ACTIVITY:
Going through the listing below, work out how many lines include "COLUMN" and give that number by itself.

RECORDED DATA:
********************
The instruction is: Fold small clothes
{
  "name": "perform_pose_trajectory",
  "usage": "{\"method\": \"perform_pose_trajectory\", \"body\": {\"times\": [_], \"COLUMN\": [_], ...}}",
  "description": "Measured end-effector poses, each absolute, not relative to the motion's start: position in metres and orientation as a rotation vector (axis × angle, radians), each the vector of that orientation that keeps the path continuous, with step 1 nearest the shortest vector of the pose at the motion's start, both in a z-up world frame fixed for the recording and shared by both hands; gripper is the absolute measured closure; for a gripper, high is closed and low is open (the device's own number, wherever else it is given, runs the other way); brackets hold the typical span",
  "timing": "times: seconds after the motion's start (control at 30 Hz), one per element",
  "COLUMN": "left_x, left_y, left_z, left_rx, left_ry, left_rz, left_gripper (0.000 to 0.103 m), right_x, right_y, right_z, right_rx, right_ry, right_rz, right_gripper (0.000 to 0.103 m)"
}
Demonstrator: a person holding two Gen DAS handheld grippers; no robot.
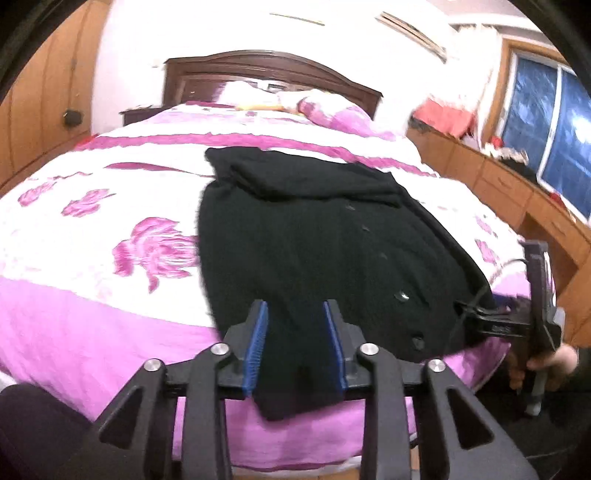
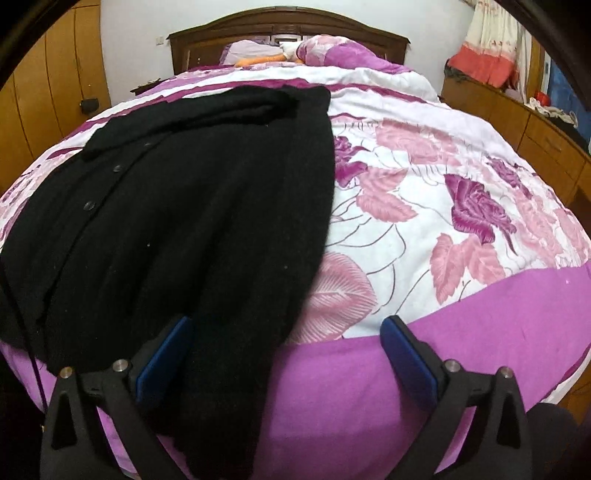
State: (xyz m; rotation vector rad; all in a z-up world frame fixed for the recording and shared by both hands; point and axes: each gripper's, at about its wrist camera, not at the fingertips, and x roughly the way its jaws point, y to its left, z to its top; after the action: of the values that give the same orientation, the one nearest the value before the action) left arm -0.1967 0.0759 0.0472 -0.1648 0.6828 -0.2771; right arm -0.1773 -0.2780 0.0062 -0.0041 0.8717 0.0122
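Note:
A black buttoned cardigan (image 1: 314, 236) lies flat on the bed, sleeves folded across its top, hem at the near edge. It also shows in the right wrist view (image 2: 192, 206). My left gripper (image 1: 295, 314) has its blue pads on either side of the left hem corner, which hangs between them; the jaws are narrowed but a gap shows. My right gripper (image 2: 288, 328) is open wide at the cardigan's right hem corner, fabric lying against its left pad (image 2: 166, 354). The right gripper also shows in the left wrist view (image 1: 480, 317) at the cardigan's right edge.
The bed (image 2: 443, 206) has a pink and purple floral cover. A dark headboard (image 2: 288, 26) and pillows are at the far end. Wooden cabinets (image 1: 517, 184) run along the right, a wooden wardrobe (image 1: 40, 96) on the left.

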Motion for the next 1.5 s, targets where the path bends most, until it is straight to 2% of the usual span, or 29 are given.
{"method": "perform_pose_trajectory", "body": {"times": [0.23, 0.43, 0.6, 0.83, 0.9, 0.93, 0.97, 1.0, 1.07, 1.2, 1.33, 1.5], "left_x": [-0.168, -0.166, -0.171, -0.160, -0.157, -0.156, -0.156, -0.156, -0.154, -0.157, -0.160, -0.158], "left_y": [0.140, 0.171, 0.169, 0.127, 0.113, 0.107, 0.102, 0.100, 0.099, 0.095, 0.101, 0.105], "left_z": [0.005, -0.018, -0.036, -0.051, -0.052, -0.051, -0.052, -0.053, -0.056, -0.057, -0.061, -0.062], "left_rx": [-0.502, -0.807, -0.953, -1.042, -0.995, -0.952, -0.918, -0.926, -0.961, -0.956, -1.028, -1.053], "left_ry": [0.849, 0.869, 0.877, 0.944, 0.994, 1.016, 1.048, 1.061, 1.072, 1.061, 1.043, 1.066], "left_rz": [-0.254, -0.343, -0.395, -0.529, -0.554, -0.548, -0.542, -0.548, -0.559, -0.515, -0.563, -0.603], "left_gripper": [0.076, 0.075, 0.075, 0.075, 0.081, 0.095, 0.102, 0.102, 0.103, 0.103, 0.103, 0.103], "right_x": [-0.196, -0.204, -0.207, -0.205, -0.206, -0.207, -0.208, -0.209, -0.215, -0.217, -0.227, -0.229], "right_y": [-0.299, -0.299, -0.308, -0.320, -0.322, -0.321, -0.320, -0.318, -0.316, -0.311, -0.304, -0.305], "right_z": [0.022, 0.017, 0.014, -0.005, -0.008, -0.010, -0.011, -0.012, -0.015, -0.017, -0.014, -0.009], "right_rx": [0.149, 0.109, 0.157, 0.440, 0.493, 0.518, 0.528, 0.539, 0.575, 0.609, 0.604, 0.624], "right_ry": [0.826, 0.852, 0.857, 0.944, 0.947, 0.947, 0.946, 0.946, 0.945, 0.930, 0.912, 0.867], "right_rz": [0.082, 0.022, -0.016, 0.135, 0.160, 0.168, 0.177, 0.190, 0.203, 0.149, 0.102, 0.106], "right_gripper": [0.002, 0.003, 0.003, 0.001, 0.001, 0.001, 0.002, 0.003, 0.010, 0.018, 0.033, 0.037]}}
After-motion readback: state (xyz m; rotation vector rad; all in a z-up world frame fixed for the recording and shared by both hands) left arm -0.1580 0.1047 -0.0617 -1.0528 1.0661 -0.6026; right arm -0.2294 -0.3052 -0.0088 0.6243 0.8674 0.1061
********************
EXERCISE OUTPUT:
2